_Exercise requirements_
Please copy, exactly as written, the span from the first line below to the line that contains "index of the", including both, and skip the pictures.

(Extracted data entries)
# # # # #

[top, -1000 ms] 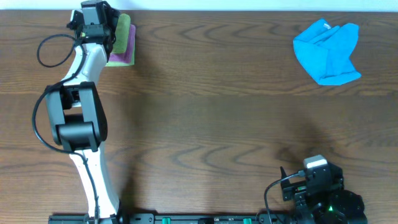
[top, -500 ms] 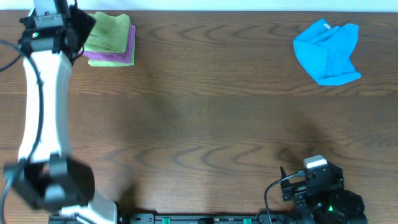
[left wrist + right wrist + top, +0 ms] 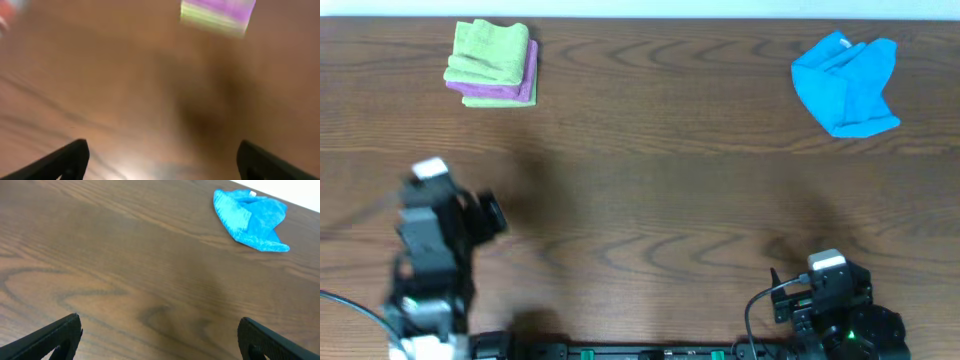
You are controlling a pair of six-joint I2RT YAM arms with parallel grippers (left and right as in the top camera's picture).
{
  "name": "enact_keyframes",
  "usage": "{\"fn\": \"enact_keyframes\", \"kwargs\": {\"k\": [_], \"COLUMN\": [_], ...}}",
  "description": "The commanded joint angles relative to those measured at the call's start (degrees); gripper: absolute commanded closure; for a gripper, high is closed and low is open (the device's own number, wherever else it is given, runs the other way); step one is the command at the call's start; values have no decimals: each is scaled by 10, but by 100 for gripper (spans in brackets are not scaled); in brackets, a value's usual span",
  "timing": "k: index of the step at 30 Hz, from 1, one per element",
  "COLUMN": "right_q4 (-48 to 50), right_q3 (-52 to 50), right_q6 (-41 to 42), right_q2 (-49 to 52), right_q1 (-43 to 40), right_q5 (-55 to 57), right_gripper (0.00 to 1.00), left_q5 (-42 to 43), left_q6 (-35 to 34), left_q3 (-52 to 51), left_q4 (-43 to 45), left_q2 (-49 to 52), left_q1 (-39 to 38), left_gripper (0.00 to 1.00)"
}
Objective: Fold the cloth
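Note:
The lime-green cloth [image 3: 492, 52] lies folded into a small block at the far left of the table, resting on a folded purple cloth [image 3: 508, 93]. In the blurred left wrist view the cloth [image 3: 207, 19] shows as a green band far ahead of the fingers. My left gripper [image 3: 162, 150] is open with nothing in it, well back from the cloth; its arm [image 3: 435, 235] is at the front left. My right gripper [image 3: 160, 325] hangs open over bare wood at the front right.
A crumpled bright blue cloth [image 3: 847, 82] lies at the far right, also seen as the blue cloth [image 3: 251, 217] in the right wrist view. The right arm [image 3: 835, 292] sits folded at the front edge. Brown wooden table [image 3: 660, 190] lies between them.
My left arm has swung away from the green cloth at the far left and drawn back to the front left, leaving the folded cloth uncovered. The right arm has not moved.

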Motion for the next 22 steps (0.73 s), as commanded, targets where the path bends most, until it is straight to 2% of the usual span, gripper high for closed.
{"fn": "enact_keyframes", "kwargs": {"k": [1, 5, 10, 22], "right_q4": [0, 0, 0, 0], "right_q3": [1, 1, 1, 1], "right_q6": [-4, -4, -4, -4], "right_q2": [-1, -1, -1, -1], "right_q1": [-2, -2, -2, -2], "right_q5": [-2, -2, -2, -2], "right_gripper": [1, 1, 1, 1], "left_q5": [81, 130, 147, 148], "left_q6": [55, 71, 72, 72], "left_q3": [-141, -250, -278, -279], "left_q4": [44, 60, 26, 23], "left_q2": [-91, -193, -250, -253], "left_q1": [-2, -2, -2, -2], "left_gripper": [5, 5, 5, 5]}}
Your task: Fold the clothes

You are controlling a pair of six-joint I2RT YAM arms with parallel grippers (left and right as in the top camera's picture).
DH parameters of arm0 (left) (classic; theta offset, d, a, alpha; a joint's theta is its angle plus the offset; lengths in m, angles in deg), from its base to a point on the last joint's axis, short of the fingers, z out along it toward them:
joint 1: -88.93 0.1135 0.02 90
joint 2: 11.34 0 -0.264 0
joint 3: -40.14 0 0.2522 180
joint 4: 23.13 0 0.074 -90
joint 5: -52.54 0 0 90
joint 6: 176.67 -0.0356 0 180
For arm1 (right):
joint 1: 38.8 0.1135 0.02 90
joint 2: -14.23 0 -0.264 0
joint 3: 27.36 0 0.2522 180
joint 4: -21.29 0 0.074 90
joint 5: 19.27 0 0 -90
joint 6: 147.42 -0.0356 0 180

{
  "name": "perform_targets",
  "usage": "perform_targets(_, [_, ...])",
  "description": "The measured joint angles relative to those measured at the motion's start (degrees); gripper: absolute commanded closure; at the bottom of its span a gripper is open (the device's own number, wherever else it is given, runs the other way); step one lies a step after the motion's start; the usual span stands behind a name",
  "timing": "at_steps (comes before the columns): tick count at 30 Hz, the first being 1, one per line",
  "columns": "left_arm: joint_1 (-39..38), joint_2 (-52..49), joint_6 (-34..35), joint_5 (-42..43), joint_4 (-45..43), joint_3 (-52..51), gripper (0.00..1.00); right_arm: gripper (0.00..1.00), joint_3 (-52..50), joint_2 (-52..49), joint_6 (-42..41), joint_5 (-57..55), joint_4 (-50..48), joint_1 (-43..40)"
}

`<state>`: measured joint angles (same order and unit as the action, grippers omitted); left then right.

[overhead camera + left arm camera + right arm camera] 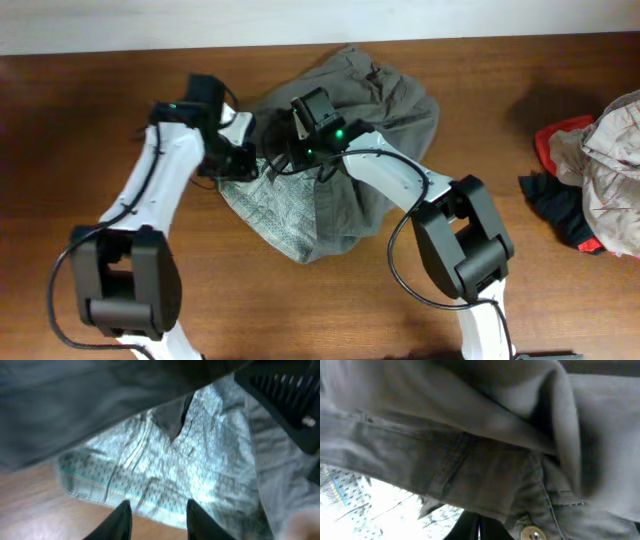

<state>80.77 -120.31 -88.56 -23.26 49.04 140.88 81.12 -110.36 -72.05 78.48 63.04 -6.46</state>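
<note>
Mostly we see: grey-olive shorts (370, 120) heaped on the table (100, 110), pale lining showing.
Left gripper (156, 520): fingers apart, at shorts' left edge.
Right gripper (479, 529): closed, against shorts' waistband.
Other clothes (590, 170): well right of shorts.

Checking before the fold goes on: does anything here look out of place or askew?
The shorts lie crumpled mid-table, and their pale patterned lining is turned out, spread on the table at their near-left side. It should sit hidden inside.

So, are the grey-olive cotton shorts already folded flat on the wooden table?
No, the shorts lie crumpled in a heap with the pale patterned lining exposed.
</note>
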Motion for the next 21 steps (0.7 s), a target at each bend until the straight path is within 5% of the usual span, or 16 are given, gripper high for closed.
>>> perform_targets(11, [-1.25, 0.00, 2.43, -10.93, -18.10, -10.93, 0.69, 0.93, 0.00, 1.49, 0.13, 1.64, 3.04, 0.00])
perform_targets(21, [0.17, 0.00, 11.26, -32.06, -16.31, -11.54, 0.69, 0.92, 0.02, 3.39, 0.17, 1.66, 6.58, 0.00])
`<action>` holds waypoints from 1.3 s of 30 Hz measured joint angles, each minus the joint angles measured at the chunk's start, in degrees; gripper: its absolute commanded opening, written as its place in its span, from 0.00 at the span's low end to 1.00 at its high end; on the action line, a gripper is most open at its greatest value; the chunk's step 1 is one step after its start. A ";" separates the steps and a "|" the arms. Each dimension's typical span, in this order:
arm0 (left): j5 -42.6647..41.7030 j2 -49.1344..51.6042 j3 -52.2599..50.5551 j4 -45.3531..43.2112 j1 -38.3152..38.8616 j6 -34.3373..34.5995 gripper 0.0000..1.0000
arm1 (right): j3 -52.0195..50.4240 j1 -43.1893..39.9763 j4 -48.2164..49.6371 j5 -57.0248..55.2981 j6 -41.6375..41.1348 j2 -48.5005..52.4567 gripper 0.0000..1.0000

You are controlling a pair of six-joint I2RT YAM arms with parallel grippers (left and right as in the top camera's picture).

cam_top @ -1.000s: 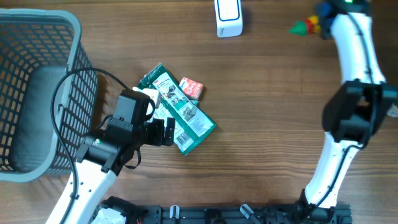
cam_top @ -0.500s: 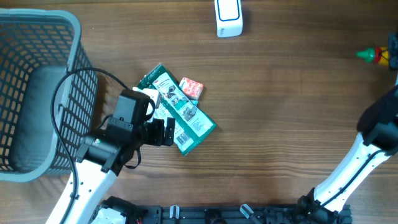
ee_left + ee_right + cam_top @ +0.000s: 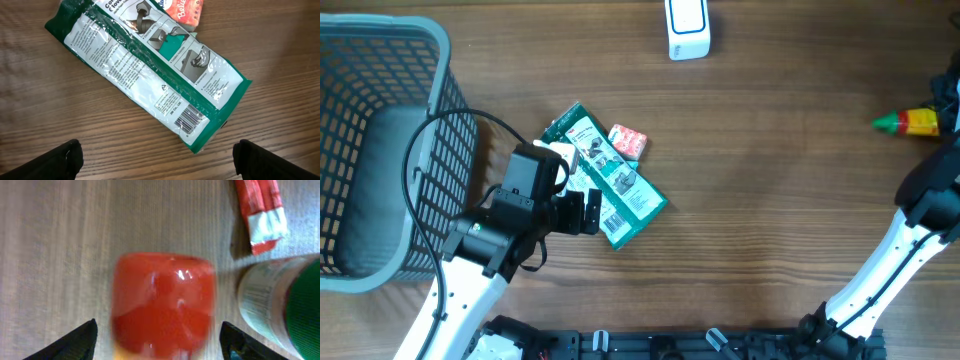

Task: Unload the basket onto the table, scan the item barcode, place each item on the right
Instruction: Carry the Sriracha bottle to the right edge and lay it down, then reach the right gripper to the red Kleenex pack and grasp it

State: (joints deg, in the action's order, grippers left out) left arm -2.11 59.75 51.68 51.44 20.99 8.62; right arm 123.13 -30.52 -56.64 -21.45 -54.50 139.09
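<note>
Beside one basket (image 3: pixel 438 38), one green packet (image 3: pixel 608 178), one red sachet (image 3: pixel 628 142); one scanner (image 3: pixel 687 28)

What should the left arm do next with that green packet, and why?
Probably lower the left gripper onto the green packet and close: its fingers stand wide open above it, and the packet lies flat, barcode up, ungripped.
</note>
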 measured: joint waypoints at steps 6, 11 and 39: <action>0.02 0.00 0.00 0.00 0.00 0.00 1.00 | 0.00 0.00 -3.63 0.00 0.48 0.00 1.00; 0.00 0.00 0.00 0.00 0.00 0.00 1.00 | 0.00 0.00 -5.51 0.00 0.46 -0.59 0.99; 0.00 0.00 0.00 0.00 0.00 0.00 1.00 | 0.00 31.19 -21.57 36.48 9.84 -19.21 1.00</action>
State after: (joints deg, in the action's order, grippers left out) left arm -2.11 59.75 51.68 51.44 20.99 8.62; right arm 123.13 0.67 -78.22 15.03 -44.66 119.87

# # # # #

_Exercise result_
[top, -1000 ms] 
[top, -500 ms] 
[left wrist + right wrist + top, +0 ms] 
You are controlling a pair of six-joint I2RT YAM arms with parallel grippers (left and right as in the top camera's picture).
{
  "name": "enact_keyframes",
  "usage": "{\"fn\": \"enact_keyframes\", \"kwargs\": {\"k\": [_], \"COLUMN\": [_], ...}}",
  "description": "The commanded joint angles relative to those measured at the call's start (degrees); gripper: absolute commanded closure; for a gripper, high is closed and low is open (the device's own number, wherever else it is given, runs the other way); step one is the command at the call's start; values have no decimals: each is scaled by 10, but by 100 for gripper (spans in brackets are not scaled); in brackets, a value's usual span",
  "timing": "k: index of the step at 30 Hz, from 1, one per element",

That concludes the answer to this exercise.